In the field of private substantive law we may furnish the following illustrations :
In another case,18 we find a decision that the Civil Code19 cannot be invoked in favor of the family, the father of which was drowned by falling into an insufficiently guarded stream which ran through a village. On this decision one may comment to the effect that the number of beneficiaries in contemplation ought not indeed to be extended too far, for if that were done perhaps even the State might sue for damages because it lost a citizen. Yet I am unable to see what there is to prevent the court from holding that those members of the family who were entitled to support by the deceased were entitled to the benefit of the code provision, when the penal provisions 20 of the concurrent Penal Code were enacted for that purpose. Surely the highest court in the German Empire may claim authority sufficient to declare this to be law on its own responsibility. That would be a great deal more satisfactory than its hiding behind the narrowest construction of the letter of the statute.
The same criticism is true of the decision found in still another case.21 There the mother of a girl who had, at her own request, been killed by her lover and been buried in the "suicide corner" of the cemetery at Dussel-dorf, demanded reimbursement out of the estate of the lover for the cost of transferring the girl's body to Berlin. The court denied the claim. Here is an issue between the heart of a mother and the purse of a murderer. Was it necessary to save the latter?

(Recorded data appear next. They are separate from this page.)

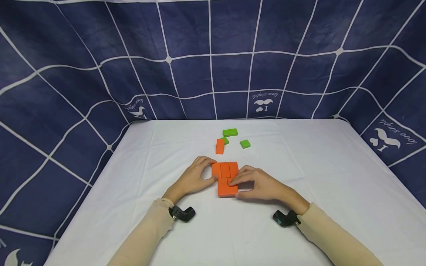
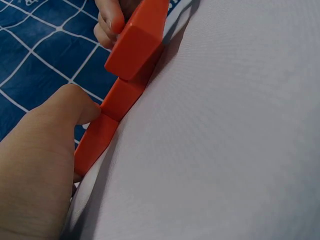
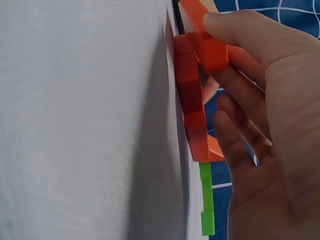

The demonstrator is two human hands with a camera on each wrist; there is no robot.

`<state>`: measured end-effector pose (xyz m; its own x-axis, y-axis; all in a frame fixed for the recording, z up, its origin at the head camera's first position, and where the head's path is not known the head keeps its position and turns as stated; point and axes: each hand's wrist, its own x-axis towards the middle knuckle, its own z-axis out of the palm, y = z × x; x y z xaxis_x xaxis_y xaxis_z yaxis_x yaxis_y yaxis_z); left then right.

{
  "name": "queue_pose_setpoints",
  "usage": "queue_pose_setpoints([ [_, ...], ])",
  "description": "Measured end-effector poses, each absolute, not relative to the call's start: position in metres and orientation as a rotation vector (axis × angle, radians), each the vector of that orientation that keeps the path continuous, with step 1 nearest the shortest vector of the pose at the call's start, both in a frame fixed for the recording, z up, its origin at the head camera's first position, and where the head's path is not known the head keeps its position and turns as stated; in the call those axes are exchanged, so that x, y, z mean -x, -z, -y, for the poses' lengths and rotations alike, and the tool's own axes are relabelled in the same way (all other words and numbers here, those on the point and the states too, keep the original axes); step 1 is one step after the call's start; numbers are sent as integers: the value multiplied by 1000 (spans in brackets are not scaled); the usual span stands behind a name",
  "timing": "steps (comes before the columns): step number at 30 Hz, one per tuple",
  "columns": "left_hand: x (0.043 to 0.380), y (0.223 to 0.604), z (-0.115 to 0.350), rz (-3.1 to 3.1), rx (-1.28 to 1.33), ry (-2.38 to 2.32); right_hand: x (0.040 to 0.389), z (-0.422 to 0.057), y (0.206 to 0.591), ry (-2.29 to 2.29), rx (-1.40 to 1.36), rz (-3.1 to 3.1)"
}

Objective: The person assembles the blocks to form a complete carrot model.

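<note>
Several orange blocks (image 1: 225, 170) lie side by side in a row on the white cloth. My left hand (image 1: 191, 177) spans the row's left end, with its index finger at the far edge and its thumb at the near edge. In the left wrist view, the thumb (image 2: 75, 102) presses on an orange block (image 2: 95, 140). Just on the near side of the row, my right hand (image 1: 263, 183) pinches another orange block (image 1: 227, 190) between thumb and fingers. The right wrist view shows this held block (image 3: 212, 52) tilted and raised above the others.
Beyond the row lies a loose orange block (image 1: 220, 146), partly covering a small green block (image 1: 226, 140). A longer green block (image 1: 230, 132) and a small green one (image 1: 245, 143) lie nearby. A dark blue checked curtain (image 1: 233, 74) surrounds the white table (image 1: 316, 155).
</note>
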<state>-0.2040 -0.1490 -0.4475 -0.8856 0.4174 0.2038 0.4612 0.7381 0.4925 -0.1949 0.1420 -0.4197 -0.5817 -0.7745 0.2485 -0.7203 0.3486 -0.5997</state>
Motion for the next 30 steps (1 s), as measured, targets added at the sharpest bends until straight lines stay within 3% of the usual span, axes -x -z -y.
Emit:
queue_pose_setpoints([
  [12, 205, 448, 149, 2862, 722, 833, 195, -142, 423, 975, 1519, -2544],
  [30, 205, 447, 149, 2859, 710, 848, 192, -141, 420, 879, 1472, -2570],
])
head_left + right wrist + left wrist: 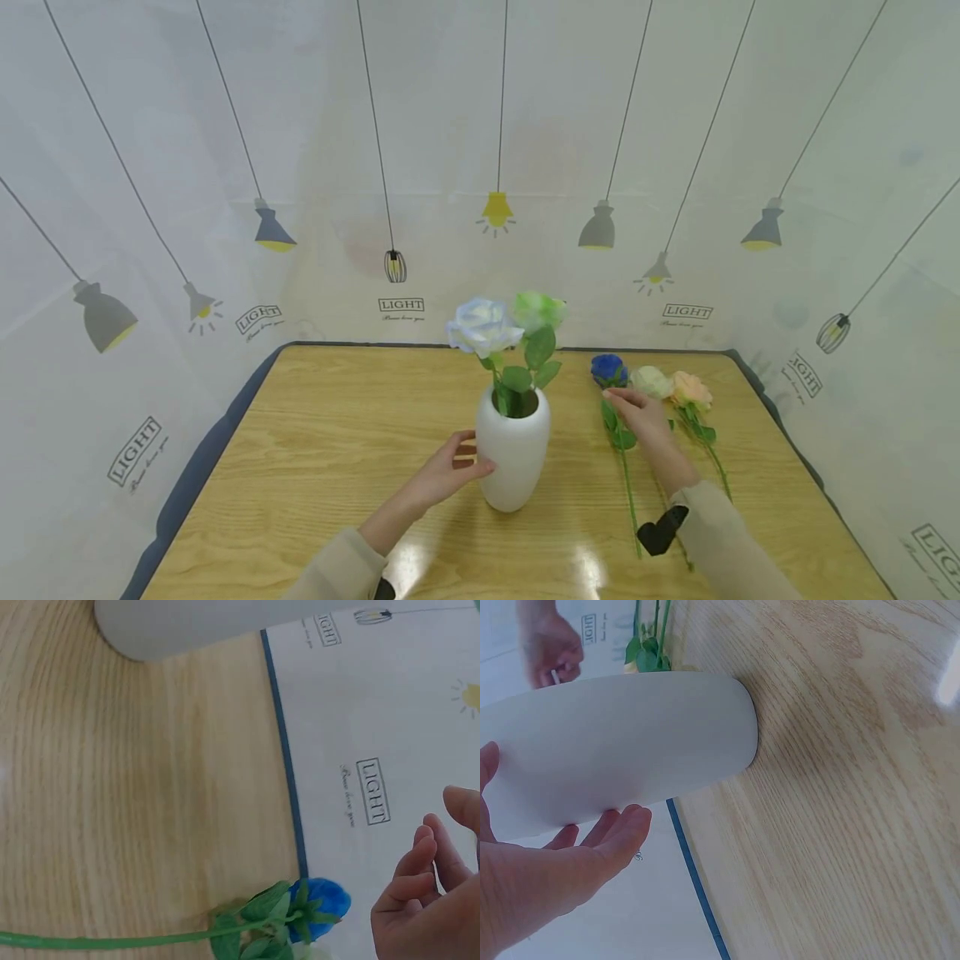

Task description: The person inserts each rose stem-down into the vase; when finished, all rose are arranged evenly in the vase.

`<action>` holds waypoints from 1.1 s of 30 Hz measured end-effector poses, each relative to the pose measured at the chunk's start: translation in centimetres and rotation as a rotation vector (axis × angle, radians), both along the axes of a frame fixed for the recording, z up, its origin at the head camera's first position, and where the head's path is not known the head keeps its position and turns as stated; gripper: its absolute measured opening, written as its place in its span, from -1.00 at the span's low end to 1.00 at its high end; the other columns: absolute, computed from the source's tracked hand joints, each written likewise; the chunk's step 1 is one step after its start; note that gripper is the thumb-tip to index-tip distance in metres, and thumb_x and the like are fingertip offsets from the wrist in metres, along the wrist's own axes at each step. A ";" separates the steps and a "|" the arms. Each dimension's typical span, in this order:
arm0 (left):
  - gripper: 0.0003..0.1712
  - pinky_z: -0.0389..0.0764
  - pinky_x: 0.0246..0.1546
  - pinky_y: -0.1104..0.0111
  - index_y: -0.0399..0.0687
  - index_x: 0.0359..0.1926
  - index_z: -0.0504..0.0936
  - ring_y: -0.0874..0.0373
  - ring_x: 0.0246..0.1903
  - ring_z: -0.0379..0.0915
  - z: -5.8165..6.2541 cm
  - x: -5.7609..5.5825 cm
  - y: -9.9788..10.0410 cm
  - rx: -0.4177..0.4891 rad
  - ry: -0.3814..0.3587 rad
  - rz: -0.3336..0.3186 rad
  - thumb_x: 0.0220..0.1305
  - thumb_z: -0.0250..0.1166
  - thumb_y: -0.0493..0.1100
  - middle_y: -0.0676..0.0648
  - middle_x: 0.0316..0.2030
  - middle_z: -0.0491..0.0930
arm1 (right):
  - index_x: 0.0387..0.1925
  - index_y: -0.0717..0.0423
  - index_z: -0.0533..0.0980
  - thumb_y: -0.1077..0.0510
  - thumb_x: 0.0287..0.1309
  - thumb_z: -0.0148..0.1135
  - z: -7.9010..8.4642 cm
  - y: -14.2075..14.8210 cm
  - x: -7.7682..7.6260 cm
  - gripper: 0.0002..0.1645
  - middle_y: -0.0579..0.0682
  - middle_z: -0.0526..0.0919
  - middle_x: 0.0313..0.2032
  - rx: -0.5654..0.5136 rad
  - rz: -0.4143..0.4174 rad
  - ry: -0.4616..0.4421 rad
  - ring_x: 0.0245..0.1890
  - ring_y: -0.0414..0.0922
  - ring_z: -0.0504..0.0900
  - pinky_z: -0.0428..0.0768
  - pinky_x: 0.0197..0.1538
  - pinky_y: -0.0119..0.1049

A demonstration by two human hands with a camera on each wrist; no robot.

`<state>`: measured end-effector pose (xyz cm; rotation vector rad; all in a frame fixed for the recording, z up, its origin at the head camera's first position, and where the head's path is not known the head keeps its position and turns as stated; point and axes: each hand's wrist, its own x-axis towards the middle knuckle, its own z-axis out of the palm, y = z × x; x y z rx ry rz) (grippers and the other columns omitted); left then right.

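A white vase (513,457) stands upright on the wooden table, holding a pale blue-white rose (483,327) and a light green flower (537,310) with leafy stems. My left hand (450,471) grips the vase from its left side, thumb on the front and fingers along the far side; in the left wrist view the vase (645,739) fills the upper left. My right hand (645,417) hovers by the head of a blue rose (608,369) lying on the table. In the right wrist view the blue rose (322,907) lies below that hand, whose thumb and bent fingers are apart with nothing between them.
To the right of the blue rose lie a cream-white rose (651,382) and a peach rose (692,390), stems toward the front. Around the table (315,467) hangs white cloth (322,167) printed with lamps. A dark blue edge (247,400) borders the tabletop.
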<state>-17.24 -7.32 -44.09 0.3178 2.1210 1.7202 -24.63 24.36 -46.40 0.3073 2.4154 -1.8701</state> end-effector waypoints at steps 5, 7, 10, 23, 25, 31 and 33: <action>-0.24 0.28 -0.03 -0.03 -0.33 0.23 0.10 -0.32 0.07 0.12 -0.4 -0.2 0.0 -0.004 0.002 0.000 0.14 0.21 -0.04 -0.36 0.08 0.23 | 0.15 0.25 0.28 -0.12 0.14 0.07 -2.7 1.4 0.2 -0.32 0.22 0.24 0.14 0.025 -0.009 -0.033 0.07 0.12 0.25 0.27 0.05 0.00; -0.23 0.28 -0.04 -0.04 -0.32 0.23 0.09 -0.33 0.07 0.12 -1.0 -0.5 0.0 -0.002 0.000 0.002 0.14 0.22 -0.04 -0.36 0.08 0.23 | 0.14 0.27 0.29 -0.15 0.13 0.07 -3.7 1.8 0.3 -0.30 0.24 0.27 0.12 0.056 -0.036 -0.039 0.02 0.14 0.28 0.30 -0.02 0.01; -0.21 0.29 -0.04 -0.04 -0.27 0.24 0.10 -0.31 0.08 0.12 -2.2 -1.0 0.0 -0.005 0.002 0.007 0.12 0.23 0.01 -0.34 0.09 0.23 | 0.10 0.27 0.33 -0.15 0.12 0.08 -5.3 2.3 0.3 -0.32 0.22 0.34 0.05 0.085 -0.086 -0.060 -0.09 0.12 0.35 0.37 -0.16 -0.05; -0.18 0.31 -0.05 0.00 -0.19 0.25 0.11 -0.26 0.08 0.15 -3.8 -1.7 0.0 -0.012 0.005 0.013 0.09 0.24 0.07 -0.28 0.09 0.24 | -0.06 0.39 0.38 0.06 0.13 0.07 -9.7 3.2 1.4 -0.52 0.31 0.40 -0.09 0.206 -0.144 -0.079 -0.11 0.16 0.37 0.41 -0.15 -0.05; -0.19 0.31 -0.05 -0.01 -0.21 0.25 0.11 -0.26 0.08 0.15 -3.7 -1.7 0.0 -0.010 0.005 0.014 0.10 0.24 0.05 -0.29 0.09 0.24 | -0.09 0.40 0.40 0.07 0.11 0.09 -9.9 3.1 1.5 -0.53 0.31 0.41 -0.10 0.238 -0.133 -0.074 -0.13 0.16 0.38 0.42 -0.18 -0.06; -0.22 0.29 -0.04 -0.03 -0.29 0.23 0.10 -0.31 0.08 0.12 -1.7 -0.8 -0.1 0.005 -0.004 0.009 0.13 0.23 -0.02 -0.34 0.08 0.24 | -0.13 0.39 0.45 0.13 0.07 0.11 -10.2 2.7 1.5 -0.59 0.24 0.49 -0.22 0.310 -0.099 -0.066 -0.26 0.10 0.46 0.47 -0.30 -0.13; -0.24 0.28 -0.03 -0.03 -0.31 0.23 0.11 -0.31 0.08 0.12 -0.9 -0.4 0.0 0.002 -0.004 0.006 0.13 0.22 -0.03 -0.34 0.07 0.24 | -0.13 0.40 0.45 0.15 0.07 0.10 -10.3 2.6 1.6 -0.60 0.23 0.51 -0.25 0.331 -0.085 -0.061 -0.28 0.10 0.46 0.47 -0.31 -0.12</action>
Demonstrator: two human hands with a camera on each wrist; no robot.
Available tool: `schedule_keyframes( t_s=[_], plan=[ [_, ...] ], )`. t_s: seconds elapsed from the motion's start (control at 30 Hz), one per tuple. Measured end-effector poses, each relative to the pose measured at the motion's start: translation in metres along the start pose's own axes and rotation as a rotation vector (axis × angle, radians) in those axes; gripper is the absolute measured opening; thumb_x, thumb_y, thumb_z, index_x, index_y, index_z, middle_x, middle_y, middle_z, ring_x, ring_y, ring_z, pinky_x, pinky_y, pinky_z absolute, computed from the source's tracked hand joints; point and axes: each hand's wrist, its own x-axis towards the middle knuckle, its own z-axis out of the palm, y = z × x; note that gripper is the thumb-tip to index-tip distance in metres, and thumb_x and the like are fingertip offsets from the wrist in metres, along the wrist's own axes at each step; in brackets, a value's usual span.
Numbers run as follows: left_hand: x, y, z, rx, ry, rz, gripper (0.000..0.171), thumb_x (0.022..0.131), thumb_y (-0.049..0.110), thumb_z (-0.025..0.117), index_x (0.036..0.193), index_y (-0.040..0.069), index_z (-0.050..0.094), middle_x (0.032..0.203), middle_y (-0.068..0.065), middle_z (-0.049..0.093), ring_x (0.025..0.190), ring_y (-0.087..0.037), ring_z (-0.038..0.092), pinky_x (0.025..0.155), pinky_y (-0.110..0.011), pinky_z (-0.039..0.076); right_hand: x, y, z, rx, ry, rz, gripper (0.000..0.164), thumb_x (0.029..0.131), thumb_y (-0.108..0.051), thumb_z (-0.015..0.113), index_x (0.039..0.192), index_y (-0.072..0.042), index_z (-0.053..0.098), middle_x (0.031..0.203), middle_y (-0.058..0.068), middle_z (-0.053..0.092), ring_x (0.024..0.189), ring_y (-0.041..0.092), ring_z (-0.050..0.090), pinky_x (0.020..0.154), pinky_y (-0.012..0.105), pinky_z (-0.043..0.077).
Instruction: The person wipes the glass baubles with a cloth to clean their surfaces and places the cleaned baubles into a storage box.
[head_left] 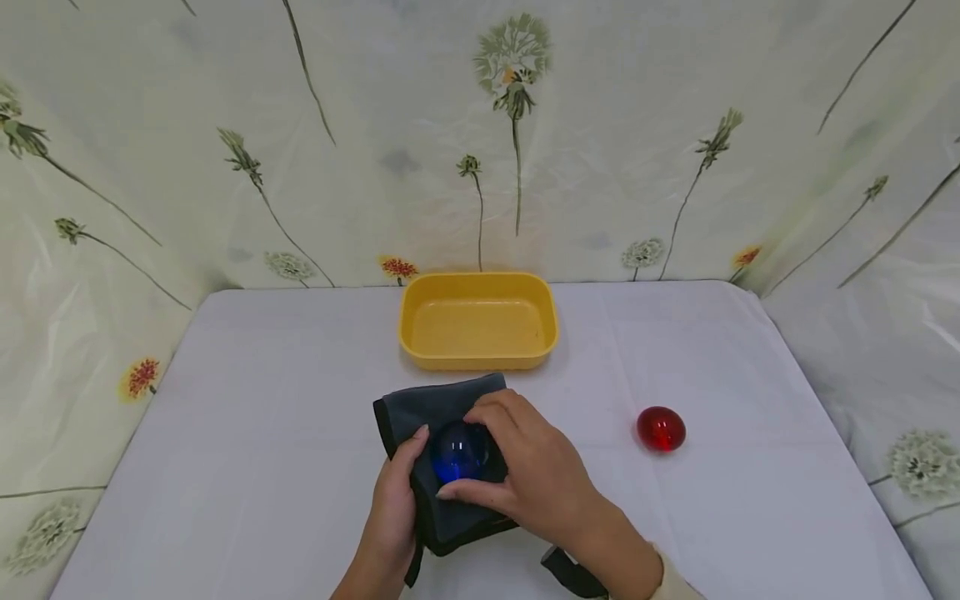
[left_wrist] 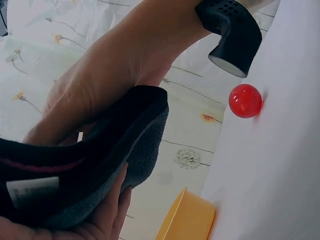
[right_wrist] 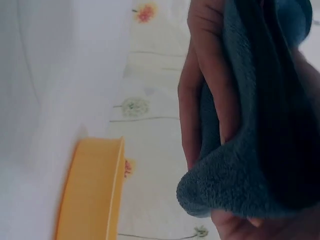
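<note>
A dark grey-blue cloth (head_left: 442, 402) with a black edge is held up over the table, folded loosely. My left hand (head_left: 393, 504) grips its left side, thumb on the front and fingers (left_wrist: 107, 207) behind the fabric. A shiny, see-through blue ball (head_left: 456, 454) lies against the front of the cloth. My right hand (head_left: 543, 467) pinches this ball between its thumb below and fingers above. In the left wrist view a white label (left_wrist: 34, 190) shows on the cloth, and the ball is hidden. Cloth folds (right_wrist: 220, 182) cover much of the right wrist view.
Just beyond the hands stands a yellow rectangular tray (head_left: 480, 363), with nothing in it. A red see-through ball (head_left: 661, 429) rests on the white-covered table (head_left: 262, 433) to the right. Flowered sheeting (head_left: 360, 167) encloses the table's back and sides. A black wrist camera (left_wrist: 235, 37) sits on the right wrist.
</note>
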Motion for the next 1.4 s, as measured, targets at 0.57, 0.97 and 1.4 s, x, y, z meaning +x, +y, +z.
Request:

Absolutely inhuman! - this is an expression I used regarding this case before I knew of the identical criticism by Fuchs 22 - it seems to me absolutely inhuman, where the judge, called in to draw a will and finding the testatrix in a paralyzed condition, is required, in order to comply with the letter of the statute, to have the dying person make an express declaration that she is unable to write.23
18 RGZ 64, p. 344. 19 BGB 823, par. 2. 20 Sec. 307, subs. 12. 21 RGZ 66, p. 305.